PROVIDED INFORMATION:
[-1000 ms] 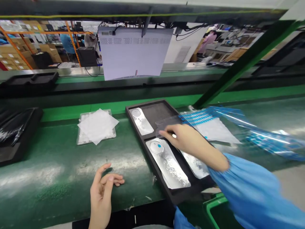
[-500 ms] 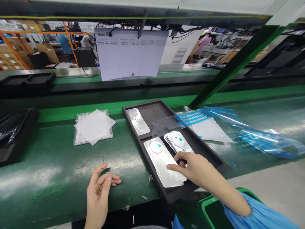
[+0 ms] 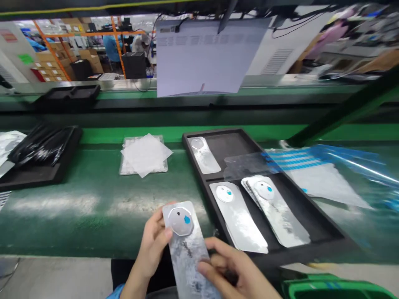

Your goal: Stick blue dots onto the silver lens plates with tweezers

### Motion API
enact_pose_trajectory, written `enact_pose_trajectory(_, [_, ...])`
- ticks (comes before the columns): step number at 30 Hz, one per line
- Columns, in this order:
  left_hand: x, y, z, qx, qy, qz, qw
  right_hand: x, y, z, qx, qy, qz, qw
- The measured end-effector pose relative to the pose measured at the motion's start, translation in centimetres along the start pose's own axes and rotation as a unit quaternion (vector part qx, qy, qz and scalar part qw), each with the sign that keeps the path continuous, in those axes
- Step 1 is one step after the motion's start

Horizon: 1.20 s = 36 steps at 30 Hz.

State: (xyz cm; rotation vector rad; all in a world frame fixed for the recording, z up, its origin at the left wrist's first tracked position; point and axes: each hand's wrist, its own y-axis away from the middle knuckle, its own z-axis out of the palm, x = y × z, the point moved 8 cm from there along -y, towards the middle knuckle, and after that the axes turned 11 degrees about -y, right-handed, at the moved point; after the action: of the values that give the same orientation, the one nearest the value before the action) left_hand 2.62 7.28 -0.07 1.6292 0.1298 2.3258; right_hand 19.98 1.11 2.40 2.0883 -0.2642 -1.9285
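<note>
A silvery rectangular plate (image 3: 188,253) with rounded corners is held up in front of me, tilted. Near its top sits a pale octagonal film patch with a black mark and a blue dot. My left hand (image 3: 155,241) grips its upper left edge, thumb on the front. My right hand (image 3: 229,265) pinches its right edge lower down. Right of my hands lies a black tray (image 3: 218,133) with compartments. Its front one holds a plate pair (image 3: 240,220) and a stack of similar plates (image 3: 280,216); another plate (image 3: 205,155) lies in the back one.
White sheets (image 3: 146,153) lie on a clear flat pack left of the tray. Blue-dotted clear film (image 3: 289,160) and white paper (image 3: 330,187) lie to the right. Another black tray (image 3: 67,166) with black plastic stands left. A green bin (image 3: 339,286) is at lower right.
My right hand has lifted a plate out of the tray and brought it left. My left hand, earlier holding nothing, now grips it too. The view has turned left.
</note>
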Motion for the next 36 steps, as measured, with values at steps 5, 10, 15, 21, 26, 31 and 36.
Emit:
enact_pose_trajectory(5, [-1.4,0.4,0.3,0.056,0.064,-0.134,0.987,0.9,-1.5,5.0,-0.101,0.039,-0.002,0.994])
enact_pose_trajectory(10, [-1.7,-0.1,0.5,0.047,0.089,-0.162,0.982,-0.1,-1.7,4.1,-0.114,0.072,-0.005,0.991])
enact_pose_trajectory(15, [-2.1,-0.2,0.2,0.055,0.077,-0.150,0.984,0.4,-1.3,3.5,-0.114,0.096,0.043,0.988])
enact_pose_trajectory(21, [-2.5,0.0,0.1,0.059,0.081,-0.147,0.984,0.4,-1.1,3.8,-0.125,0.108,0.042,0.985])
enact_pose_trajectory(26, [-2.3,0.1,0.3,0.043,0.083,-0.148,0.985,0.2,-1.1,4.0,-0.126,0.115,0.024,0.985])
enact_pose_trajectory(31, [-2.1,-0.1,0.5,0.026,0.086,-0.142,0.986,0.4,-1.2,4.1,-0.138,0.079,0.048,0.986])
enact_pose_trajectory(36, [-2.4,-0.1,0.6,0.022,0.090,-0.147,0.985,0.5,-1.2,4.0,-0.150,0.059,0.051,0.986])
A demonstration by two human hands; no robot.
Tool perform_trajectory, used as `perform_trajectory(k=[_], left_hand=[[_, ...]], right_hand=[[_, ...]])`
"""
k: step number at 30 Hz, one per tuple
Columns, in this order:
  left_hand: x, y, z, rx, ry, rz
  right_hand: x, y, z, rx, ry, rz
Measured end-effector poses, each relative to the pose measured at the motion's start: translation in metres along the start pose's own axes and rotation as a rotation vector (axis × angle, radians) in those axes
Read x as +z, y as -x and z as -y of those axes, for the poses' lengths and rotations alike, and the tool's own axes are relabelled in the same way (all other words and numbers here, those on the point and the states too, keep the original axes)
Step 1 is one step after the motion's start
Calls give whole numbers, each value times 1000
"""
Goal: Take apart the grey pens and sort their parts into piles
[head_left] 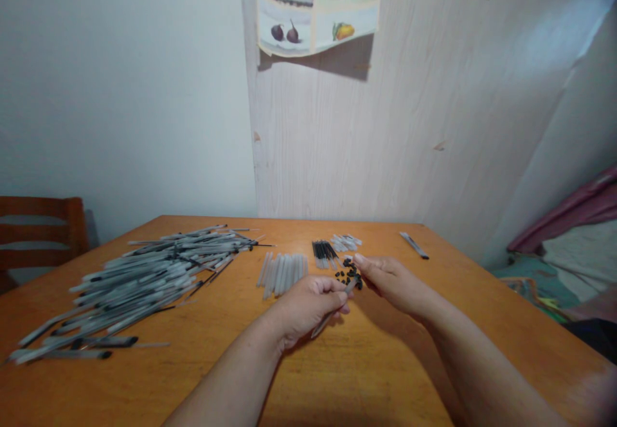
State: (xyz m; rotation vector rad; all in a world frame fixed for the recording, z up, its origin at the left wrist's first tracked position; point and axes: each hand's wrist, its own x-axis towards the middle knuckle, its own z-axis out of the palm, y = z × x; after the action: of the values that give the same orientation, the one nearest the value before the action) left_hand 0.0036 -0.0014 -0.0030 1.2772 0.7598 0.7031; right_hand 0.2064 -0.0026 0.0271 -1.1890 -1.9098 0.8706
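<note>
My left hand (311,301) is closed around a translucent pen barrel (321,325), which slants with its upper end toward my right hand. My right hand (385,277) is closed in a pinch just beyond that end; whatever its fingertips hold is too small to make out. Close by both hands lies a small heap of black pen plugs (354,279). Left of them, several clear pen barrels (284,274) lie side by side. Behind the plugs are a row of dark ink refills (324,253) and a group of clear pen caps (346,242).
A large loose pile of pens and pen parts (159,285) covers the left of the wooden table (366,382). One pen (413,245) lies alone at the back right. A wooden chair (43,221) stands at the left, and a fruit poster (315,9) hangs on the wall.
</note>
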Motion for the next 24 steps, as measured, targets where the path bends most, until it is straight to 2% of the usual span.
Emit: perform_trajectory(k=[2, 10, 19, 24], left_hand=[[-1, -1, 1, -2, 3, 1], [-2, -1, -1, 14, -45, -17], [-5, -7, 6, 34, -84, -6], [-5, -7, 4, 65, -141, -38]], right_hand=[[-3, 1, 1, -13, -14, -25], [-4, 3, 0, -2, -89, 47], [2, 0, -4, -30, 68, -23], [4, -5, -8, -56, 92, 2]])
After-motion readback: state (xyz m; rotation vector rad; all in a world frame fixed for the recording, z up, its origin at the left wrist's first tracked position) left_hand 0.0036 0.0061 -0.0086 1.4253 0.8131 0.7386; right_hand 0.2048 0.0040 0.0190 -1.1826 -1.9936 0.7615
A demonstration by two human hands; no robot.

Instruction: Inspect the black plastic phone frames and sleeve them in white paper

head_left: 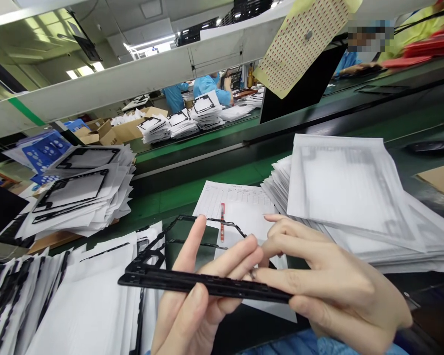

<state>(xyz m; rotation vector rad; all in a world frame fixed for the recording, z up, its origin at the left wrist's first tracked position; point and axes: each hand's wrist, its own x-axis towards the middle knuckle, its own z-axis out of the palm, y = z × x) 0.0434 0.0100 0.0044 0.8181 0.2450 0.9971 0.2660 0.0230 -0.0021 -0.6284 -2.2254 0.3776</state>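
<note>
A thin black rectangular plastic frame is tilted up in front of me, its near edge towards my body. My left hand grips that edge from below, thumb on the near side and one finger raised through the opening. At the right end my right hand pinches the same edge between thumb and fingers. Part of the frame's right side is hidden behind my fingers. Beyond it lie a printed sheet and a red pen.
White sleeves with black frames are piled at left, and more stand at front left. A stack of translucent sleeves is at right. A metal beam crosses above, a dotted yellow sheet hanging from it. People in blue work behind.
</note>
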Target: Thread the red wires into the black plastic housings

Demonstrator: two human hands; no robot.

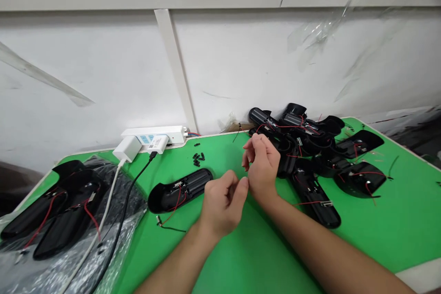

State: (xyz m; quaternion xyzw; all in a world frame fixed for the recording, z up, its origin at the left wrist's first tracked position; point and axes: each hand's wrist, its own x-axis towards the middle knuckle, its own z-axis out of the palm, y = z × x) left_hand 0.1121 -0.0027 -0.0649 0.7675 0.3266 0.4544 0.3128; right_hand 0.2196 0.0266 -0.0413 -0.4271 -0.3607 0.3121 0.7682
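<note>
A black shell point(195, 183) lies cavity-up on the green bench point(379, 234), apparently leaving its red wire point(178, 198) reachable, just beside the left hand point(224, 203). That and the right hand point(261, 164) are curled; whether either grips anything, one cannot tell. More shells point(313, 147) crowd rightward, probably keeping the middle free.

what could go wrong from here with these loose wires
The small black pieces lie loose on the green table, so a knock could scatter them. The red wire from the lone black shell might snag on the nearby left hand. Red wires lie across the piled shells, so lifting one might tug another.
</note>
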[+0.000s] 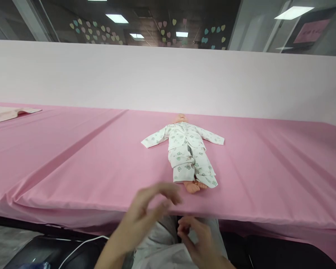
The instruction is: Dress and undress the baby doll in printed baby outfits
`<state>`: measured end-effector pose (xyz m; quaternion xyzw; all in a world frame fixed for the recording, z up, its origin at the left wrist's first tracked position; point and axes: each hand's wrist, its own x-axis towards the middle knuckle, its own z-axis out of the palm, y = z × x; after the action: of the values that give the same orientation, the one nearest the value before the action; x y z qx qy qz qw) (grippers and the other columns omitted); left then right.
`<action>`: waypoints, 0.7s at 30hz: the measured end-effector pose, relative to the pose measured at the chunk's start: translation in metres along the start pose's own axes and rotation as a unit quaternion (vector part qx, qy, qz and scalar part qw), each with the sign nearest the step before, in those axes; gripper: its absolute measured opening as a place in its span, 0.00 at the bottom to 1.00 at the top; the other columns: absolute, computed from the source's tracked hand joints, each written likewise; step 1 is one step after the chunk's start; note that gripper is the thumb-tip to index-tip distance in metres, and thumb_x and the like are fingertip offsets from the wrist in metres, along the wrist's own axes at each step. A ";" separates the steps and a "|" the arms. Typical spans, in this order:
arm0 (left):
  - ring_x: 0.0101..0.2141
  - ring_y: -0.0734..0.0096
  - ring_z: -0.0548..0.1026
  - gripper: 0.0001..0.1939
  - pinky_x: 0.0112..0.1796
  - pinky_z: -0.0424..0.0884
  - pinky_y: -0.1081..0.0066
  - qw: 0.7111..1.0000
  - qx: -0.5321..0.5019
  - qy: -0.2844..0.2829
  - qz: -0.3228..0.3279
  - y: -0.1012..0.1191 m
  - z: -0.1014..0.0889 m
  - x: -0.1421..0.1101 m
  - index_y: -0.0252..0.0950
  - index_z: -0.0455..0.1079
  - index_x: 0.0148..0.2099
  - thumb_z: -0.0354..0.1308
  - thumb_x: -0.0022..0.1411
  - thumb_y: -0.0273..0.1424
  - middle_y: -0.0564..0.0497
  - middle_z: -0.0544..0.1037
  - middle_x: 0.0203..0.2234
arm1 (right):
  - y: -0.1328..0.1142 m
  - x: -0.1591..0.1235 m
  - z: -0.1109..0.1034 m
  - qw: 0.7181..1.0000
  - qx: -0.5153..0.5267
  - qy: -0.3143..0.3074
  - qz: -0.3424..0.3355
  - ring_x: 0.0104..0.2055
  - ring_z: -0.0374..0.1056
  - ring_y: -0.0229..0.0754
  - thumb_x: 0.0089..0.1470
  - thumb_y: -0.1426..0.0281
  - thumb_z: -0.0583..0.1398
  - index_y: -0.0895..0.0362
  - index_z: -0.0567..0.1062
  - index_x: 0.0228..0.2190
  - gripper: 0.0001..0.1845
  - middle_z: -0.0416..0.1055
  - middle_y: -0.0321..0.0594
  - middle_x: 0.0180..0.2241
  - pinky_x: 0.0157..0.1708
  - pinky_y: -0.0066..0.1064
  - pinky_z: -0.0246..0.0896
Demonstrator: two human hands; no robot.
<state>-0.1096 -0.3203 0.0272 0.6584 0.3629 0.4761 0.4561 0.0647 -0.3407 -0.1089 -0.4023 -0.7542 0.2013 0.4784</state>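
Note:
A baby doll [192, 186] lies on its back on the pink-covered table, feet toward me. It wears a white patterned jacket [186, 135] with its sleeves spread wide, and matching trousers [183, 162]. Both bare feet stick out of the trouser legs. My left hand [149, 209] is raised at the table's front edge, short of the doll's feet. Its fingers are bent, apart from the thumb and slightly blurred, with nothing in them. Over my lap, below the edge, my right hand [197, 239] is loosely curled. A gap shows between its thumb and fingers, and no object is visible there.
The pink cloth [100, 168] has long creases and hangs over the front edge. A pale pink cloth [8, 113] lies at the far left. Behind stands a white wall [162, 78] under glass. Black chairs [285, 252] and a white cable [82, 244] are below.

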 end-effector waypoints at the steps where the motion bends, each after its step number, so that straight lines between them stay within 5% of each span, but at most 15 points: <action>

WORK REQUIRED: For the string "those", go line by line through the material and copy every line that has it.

EXERCISE SOLUTION:
- The measured end-effector pose relative to the pose measured at the motion's start, translation in centimetres along the start pose's own axes and rotation as a unit quaternion (vector part qx, qy, qz and scalar part qw), each with the sign that keeps the path continuous, in those axes
Measured end-effector poses, each relative to the pose measured at the motion's start: translation in metres along the start pose's own axes and rotation as a rotation vector (axis × angle, radians) in those axes
Read x as +z, y as -x and z as -y of those axes, for the poses' lengths and rotations alike, and the tool's own axes are relabelled in the same way (all other words and numbers here, those on the point and the states too, keep the original axes)
`<action>`: waypoints, 0.7s at 30hz: the measured end-effector pose, relative to the pose measured at the chunk's start: translation in metres along the start pose's own axes and rotation as a unit quaternion (vector part qx, qy, qz and scalar part qw), each with the sign nearest the step before, in those axes; gripper: its absolute measured opening as a place in its span, 0.00 at the bottom to 1.00 at the top; the other columns: absolute, computed from the source's tracked hand joints, each written likewise; step 1 is one step after the chunk's start; note that gripper is the thumb-tip to index-tip distance in metres, and thumb_x and the like are fingertip offsets from the wrist in metres, along the wrist's own axes at each step. A ";" separates the steps and a "|" the arms. Typical spans, in this order:

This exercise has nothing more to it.